En plus de voir leur prix baisser, les demeures dans lesquelles un décès violent a eu lieu mettent deux fois plus de temps à se vendre. | Callum Blacaoe via Unsplash
En plus de voir leur prix baisser, les demeures dans lesquelles un décès violent a eu lieu mettent deux fois plus de temps à se vendre. | Callum Blacaoe via Unsplash

Pour acheter une maison à prix cassé, choisissez-en une avec un passé tragique

Les demeures qui ont été le théâtre de faits divers peuvent voir leur prix baisser de 25%.

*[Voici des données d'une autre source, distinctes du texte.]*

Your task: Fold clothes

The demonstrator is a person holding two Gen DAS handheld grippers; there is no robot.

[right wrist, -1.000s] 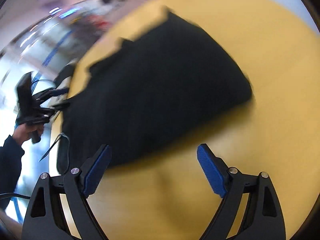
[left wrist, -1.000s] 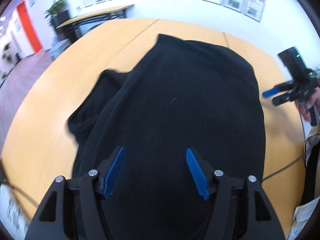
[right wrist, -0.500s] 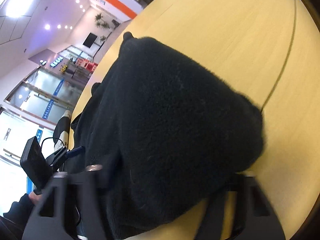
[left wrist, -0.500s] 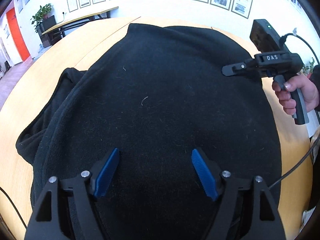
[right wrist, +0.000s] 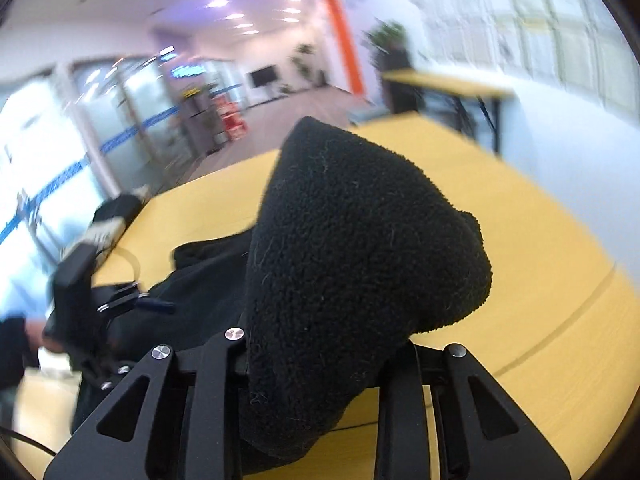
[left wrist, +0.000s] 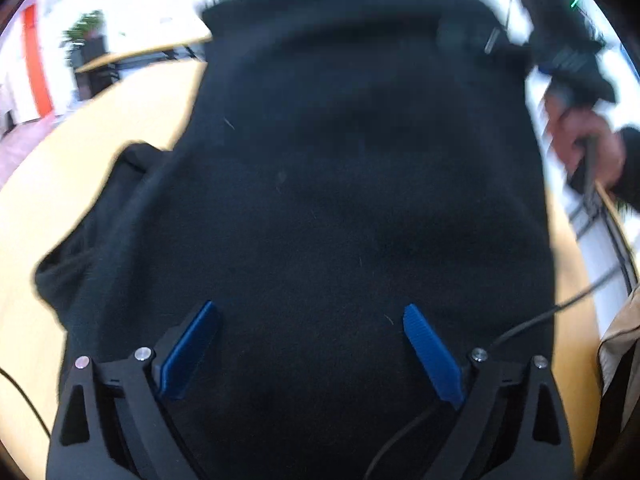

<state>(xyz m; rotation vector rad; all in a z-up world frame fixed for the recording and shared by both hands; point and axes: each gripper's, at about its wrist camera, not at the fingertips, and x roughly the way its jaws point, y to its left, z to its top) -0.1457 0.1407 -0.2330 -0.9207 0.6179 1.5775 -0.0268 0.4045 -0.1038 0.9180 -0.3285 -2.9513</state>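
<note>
A black fleece garment (left wrist: 340, 200) lies on the round wooden table (left wrist: 120, 128) and fills most of the left wrist view. My left gripper (left wrist: 312, 340) is open just above its near part, blue pads apart. My right gripper (right wrist: 320, 360) is shut on a corner of the fleece garment (right wrist: 360, 248) and holds it raised off the table; the cloth hides its pads. The right gripper also shows in the left wrist view (left wrist: 560, 56), at the garment's far right corner.
A black cable (left wrist: 560, 308) runs across the table's right side. A second wooden table (right wrist: 444, 80) and a potted plant (right wrist: 390, 44) stand by the white wall behind. An open corridor lies beyond the table's far edge.
My right gripper has closed on the garment's corner and lifted it up off the table. The left gripper has stayed open over the near part.
</note>
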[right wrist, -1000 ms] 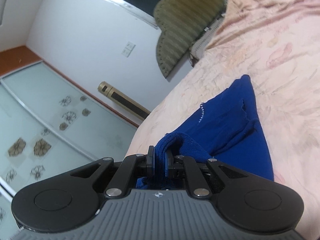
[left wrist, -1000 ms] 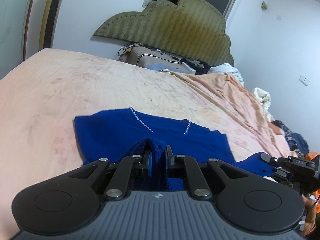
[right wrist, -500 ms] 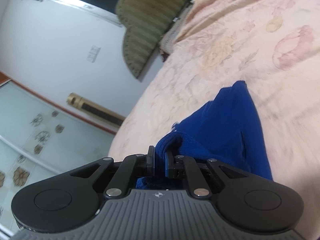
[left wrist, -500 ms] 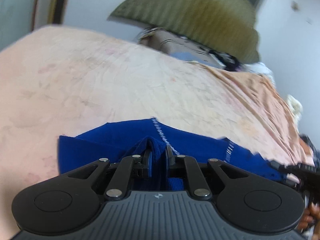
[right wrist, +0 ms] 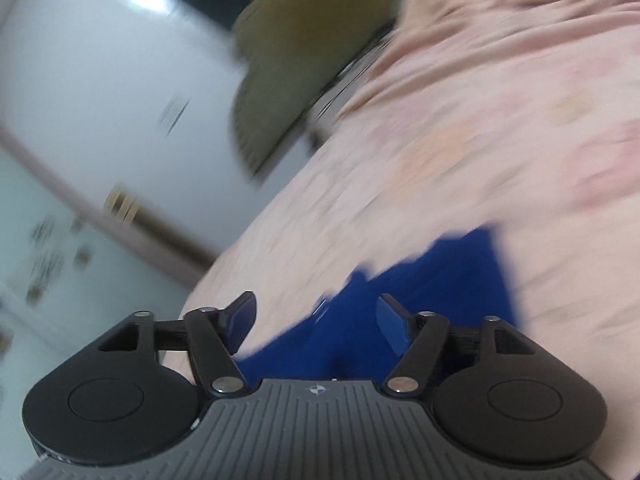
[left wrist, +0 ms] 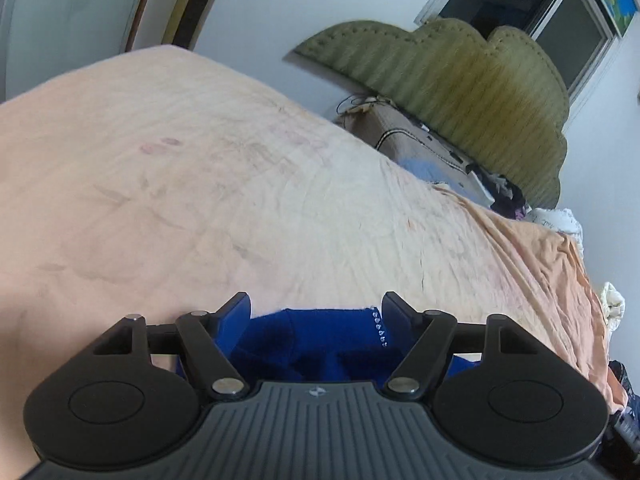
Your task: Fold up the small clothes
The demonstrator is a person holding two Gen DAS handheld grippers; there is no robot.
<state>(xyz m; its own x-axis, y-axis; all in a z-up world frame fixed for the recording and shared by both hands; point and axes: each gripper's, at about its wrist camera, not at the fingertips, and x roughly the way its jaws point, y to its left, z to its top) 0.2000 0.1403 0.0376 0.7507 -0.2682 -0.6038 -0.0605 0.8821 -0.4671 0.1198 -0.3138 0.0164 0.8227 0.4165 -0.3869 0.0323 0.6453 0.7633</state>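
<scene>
Both tools have their fingers spread wide with nothing between them: the left tool (left wrist: 316, 312) and the right tool (right wrist: 316, 312) are each released above the blue garment (left wrist: 328, 340), which lies on the bed (left wrist: 240, 180) just under and ahead of the fingertips. In the left view we see a short line of small sparkling studs (left wrist: 379, 330) on the cloth near the right-hand finger; the rest of the garment is hidden under the tool body. The right view is badly smeared, so we can only say that a blue edge (right wrist: 460, 264) reaches forward onto the pink sheet.

We judge the step in hand to be letting go of a fold and getting clear of it. To do that well, we should lift both tools straight up and away, so no finger snags the knit and drags the top layer off its line. A soft knit like this is likely to spring or creep, so a check of the fold edge before the next grasp is worthwhile. If a layer has slid, we would press it flat with closed fingers rather than pinch it again.

For the next fold we would pick two matching points on one edge and move both tools together, so the cloth stays taut between them.
</scene>
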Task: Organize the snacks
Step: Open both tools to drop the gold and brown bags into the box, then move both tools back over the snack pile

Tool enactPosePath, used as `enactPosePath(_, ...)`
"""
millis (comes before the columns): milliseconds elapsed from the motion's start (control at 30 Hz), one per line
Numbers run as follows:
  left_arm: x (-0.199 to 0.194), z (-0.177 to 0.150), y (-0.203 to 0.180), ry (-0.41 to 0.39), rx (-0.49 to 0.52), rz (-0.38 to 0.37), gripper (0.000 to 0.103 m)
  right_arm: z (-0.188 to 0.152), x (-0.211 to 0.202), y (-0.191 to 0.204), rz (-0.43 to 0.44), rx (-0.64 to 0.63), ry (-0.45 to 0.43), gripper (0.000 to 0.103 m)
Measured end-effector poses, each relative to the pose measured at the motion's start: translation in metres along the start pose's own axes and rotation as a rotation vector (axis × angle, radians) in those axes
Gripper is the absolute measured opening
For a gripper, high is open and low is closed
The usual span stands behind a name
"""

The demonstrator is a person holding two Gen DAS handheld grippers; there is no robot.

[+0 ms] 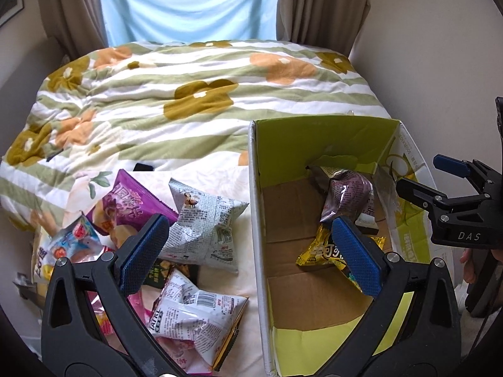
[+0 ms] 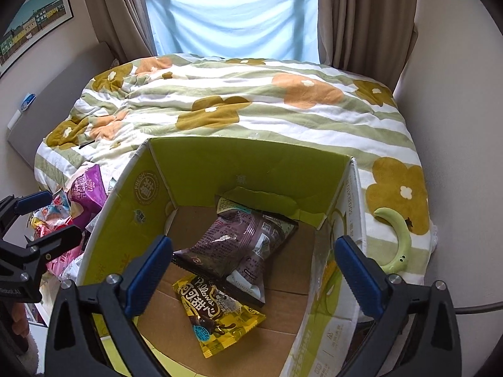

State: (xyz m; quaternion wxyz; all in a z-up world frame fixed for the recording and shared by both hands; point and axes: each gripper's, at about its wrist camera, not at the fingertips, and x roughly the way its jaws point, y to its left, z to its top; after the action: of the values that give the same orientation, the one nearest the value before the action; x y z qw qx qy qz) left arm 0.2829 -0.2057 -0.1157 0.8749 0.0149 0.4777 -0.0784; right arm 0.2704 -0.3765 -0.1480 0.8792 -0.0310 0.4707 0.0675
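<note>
A cardboard box with green inner walls stands open on the bed. Inside it lie a dark purple packet and a yellow packet. My right gripper hangs open above these two, holding nothing; it also shows at the box's right side. My left gripper is open and empty, astride the box's left wall. Left of the box is a pile of snacks: a newsprint bag, a purple bag and a white bag.
A flowered, green-striped quilt covers the bed beyond the box. A green crescent-shaped object lies on the quilt to the right of the box. Walls close in on both sides, and curtains hang at the window behind.
</note>
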Motion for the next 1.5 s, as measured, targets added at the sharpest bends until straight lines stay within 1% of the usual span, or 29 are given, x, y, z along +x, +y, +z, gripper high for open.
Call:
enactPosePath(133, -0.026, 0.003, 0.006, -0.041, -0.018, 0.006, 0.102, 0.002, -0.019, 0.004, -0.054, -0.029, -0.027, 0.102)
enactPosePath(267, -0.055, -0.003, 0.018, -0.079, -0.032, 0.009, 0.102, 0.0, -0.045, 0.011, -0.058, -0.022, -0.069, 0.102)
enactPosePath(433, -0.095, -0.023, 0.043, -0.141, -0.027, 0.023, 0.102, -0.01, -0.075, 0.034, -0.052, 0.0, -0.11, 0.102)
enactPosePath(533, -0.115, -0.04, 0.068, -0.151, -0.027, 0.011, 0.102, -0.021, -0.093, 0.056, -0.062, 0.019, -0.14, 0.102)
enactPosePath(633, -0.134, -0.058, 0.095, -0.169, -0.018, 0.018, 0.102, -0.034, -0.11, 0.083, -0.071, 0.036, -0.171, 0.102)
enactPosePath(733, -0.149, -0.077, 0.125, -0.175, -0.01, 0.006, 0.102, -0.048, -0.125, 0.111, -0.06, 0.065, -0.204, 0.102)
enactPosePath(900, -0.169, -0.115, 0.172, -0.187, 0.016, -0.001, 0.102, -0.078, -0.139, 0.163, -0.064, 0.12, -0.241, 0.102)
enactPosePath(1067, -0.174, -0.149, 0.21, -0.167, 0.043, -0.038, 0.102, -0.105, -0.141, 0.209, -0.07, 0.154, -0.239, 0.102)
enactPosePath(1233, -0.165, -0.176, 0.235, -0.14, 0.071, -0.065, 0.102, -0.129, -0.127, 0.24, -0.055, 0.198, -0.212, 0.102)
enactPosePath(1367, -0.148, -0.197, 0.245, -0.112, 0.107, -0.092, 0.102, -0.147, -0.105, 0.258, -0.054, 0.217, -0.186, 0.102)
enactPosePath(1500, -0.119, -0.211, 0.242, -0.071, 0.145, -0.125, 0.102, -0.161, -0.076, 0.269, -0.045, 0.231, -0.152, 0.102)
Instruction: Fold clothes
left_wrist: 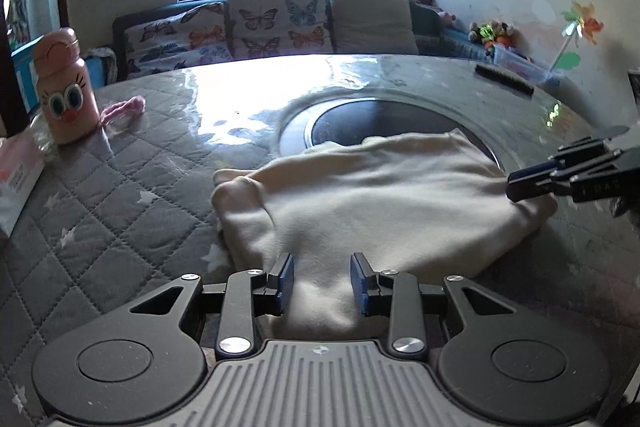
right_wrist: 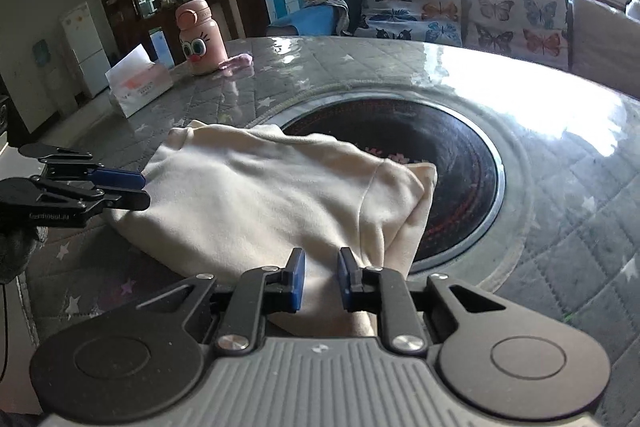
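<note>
A cream garment lies folded in a thick bundle on the round quilted table, partly over the dark round hob in the middle. My left gripper is open, its jaws just above the near edge of the cloth. My right gripper is open too, over the opposite edge of the same garment. Each gripper shows in the other's view: the right one at the cloth's right edge, the left one at its left edge.
A pink cartoon bottle with a pink strap stands at the table's far left, next to a tissue box. A dark comb-like object lies at the far right. A sofa with butterfly cushions is behind the table.
</note>
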Tool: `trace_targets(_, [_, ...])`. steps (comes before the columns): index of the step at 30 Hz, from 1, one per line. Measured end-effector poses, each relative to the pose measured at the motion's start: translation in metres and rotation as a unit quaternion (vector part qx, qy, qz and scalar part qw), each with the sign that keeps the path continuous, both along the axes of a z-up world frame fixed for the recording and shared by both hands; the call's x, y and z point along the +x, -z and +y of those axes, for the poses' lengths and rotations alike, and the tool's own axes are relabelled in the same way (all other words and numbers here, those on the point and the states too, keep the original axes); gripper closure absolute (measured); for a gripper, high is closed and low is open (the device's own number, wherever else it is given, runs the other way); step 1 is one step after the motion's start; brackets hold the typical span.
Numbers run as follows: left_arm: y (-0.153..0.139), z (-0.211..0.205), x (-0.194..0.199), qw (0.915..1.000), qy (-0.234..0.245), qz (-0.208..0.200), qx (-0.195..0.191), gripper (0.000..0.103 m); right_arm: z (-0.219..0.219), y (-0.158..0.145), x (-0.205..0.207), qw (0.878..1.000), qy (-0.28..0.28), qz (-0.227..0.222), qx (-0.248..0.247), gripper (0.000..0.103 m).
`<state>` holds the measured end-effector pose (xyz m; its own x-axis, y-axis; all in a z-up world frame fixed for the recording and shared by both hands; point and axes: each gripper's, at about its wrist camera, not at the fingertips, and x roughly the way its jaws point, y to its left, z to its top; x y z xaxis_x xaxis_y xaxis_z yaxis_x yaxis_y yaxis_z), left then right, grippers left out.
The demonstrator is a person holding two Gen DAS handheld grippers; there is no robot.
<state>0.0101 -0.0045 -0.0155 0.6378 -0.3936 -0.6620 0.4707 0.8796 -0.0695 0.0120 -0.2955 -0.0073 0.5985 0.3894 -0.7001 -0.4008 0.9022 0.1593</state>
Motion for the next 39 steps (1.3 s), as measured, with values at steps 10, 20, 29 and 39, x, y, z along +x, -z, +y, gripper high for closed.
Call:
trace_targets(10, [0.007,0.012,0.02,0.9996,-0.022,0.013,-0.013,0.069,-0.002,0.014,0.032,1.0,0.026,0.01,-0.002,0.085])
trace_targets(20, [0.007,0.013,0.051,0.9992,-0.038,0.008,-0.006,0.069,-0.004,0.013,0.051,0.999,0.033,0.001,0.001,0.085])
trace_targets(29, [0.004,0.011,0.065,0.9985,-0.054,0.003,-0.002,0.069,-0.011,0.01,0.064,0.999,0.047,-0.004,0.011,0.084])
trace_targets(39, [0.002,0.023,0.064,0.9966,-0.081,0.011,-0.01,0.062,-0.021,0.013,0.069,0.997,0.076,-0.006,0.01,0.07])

Pour les personnes qui se moquent d'acquérir un chalet de montagne ayant abrité un psychopathe ou un manoir témoin d'un triple homicide, il est peut-être temps d'investir dans la pierre. Ces maisons du crime coûtent entre 10% et 25% de moins que les prix du marché, rapporte The Hustle –des réductions alléchantes pour les fans de bonnes affaires ou d'anecdotes dramatiques.

Outre-Atlantique, Randall Bell, directeur du Landmark Research Group, un cabinet de conseil en immobilier, s'est spécialisé depuis longtemps dans ce que les pros du secteur appellent les «propriétés stigmatisées», ces biens dont personne ou presque ne veut en raison des événements qui s'y sont produits.

En dehors des affaires de meurtre, sa liste de biens comprend des résidences où des activités illégales telles que la production de drogues ont eu lieu, ou des maisons où des individus peu recommandables, comme des délinquants sexuels, ont vécu.

Mauvaise réputation

«Les gens disent que l'immobilier est avant tout une question d'emplacement. En réalité, c'est la perception, la perception, la perception», martèle Randall Bell. L'image peut avoir un impact considérable sur la valeur d'un bien immobilier. À cet égard, les propriétés qui ont été le théâtres d'homicides seraient –sans surprise– particulièrement mal perçues par la clientèle.

Selon le spécialiste, un décès violent dans une maison peut réduire sa valeur de 25% et doubler la durée nécessaire pour la vendre. Avec les affaires parfois sordides qui collent aux murs de ces biens, les propriétaires ont souvent l'obligation de les brader.

Dans l'Hexagone, on se souvient de la résidence des Dupont de Ligonnès, lieu de l'assassinat d'une partie de la famille en 2011. Alors que son estimation tournait autour des 450.000 euros, la demeure a été cédée en 2015 à 260.000 euros. Elle est de nouveau en vente depuis janvier 2019.

Dans la même veine, la célèbre maison hantée d'Amityville aux États-Unis, où Ronald DeFeo Jr. avait tué ses parents, frères et sœurs en 1974, a été achetée en 2016 pour 200.000 dollars de moins que son prix initial.

Pour évaluer précisément la façon dont un passé funeste peut diminuer le prix d'une maison à la revente, Randall Bell avance trois critères: le coût, l'utilisation et le risque, qui comprend tout ce qui pourrait compromettre la valeur du bien.

La présence supposée de fantômes, par exemple, constitue un risque: la perception qu'a le public d'une demeure peut créer de réels problèmes logistiques pour les gens qui y vivent –qu'ils croient ou non aux manifestations surnaturelles.